Five Foodstuffs Unfit For Human Consumption

What meal is more transitory than breakfast? So often crammed down the gullet while driving, converted into particle-board-like "bar" form, or skipped altogether, breakfast is that most fleeting of meals. It is to our shame that we don't linger a little in the eternity of the instant that is breakfast -- even if it is only instant breakfast. Look down at that bowl of cereal before you; embrace its existence right this very second. For you know not when it will be yanked off the market. Here, a brief glance at a few cereals that are No Longer With Us:


Urkel-Os. Named after a spectacularly annoying character on a spectacularly mediocre show. We never watched it; the promos alone made us cranky. Remember Steve Urkel of Family Matters? Neither does anyone else, which makes it doubly mysterious how he got his own cereal. Take Webster (strike one), endow him with the hyperbolic trappings of TV nerddom (strike two) and keep him on the air long after puberty makes an annoying voice much, much worse (strike three). "Mmm! Tastes just like Jaleel White!"

That'll wake you up.

Quisp. The fact that Jay Ward drew the cover art mitigated the cutesy pronunciation of the name, but not by much.

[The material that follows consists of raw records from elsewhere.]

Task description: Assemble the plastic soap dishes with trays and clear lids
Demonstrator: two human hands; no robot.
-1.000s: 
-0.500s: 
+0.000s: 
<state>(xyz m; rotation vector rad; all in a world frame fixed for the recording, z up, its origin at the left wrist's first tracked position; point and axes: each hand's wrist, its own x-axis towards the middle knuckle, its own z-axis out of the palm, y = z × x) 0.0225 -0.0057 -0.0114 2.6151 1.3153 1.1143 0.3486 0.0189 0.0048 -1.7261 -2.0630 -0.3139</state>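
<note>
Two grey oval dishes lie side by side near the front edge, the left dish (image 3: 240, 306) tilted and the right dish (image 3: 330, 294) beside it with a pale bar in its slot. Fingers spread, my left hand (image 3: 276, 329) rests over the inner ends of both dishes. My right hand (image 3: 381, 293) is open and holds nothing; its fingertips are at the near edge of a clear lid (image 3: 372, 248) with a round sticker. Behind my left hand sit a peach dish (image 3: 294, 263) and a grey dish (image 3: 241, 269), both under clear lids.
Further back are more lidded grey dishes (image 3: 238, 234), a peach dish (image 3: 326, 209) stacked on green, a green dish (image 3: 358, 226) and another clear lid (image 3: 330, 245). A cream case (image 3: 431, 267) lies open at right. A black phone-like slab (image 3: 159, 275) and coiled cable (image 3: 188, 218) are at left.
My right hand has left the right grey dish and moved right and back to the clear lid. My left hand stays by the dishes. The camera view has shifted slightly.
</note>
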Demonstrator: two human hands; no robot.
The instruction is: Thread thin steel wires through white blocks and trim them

Boo Berry. Who knew that the dye that made those marshmallows such a fetching shade of powder blue was toxic? Not General Mills, who produced and distributed, but apparently did not test, this cousin of Franken Berry and Count Chocula. While the spooky theme was charming in a kitschy way for the other two cereals, the deadly crunch made Boo Berry genuinely creepy.

G. I. Joe Cereal. What kind of impression does a kid get from a cereal with "Sergeant Slaughter" as one of the shapes? Does it bring the specter of war to the breakfast table? Or does the kid in question get a rush from chewing and swallowing an intimidating authority figure? The Freudian implications of this are staggering.

Smurfberry Crunch. They were like blue singing mosquitoes, those damned Smurfs: just loud enough to be annoying and damn near impossible to get rid of. It figures they came from France. They inflicted upon an all-too-willing public this Captain Crunch knockoff with red and blue "berries" of questionable origin. We can only wonder what technicolor horrors this produced from the intestines of its consumers.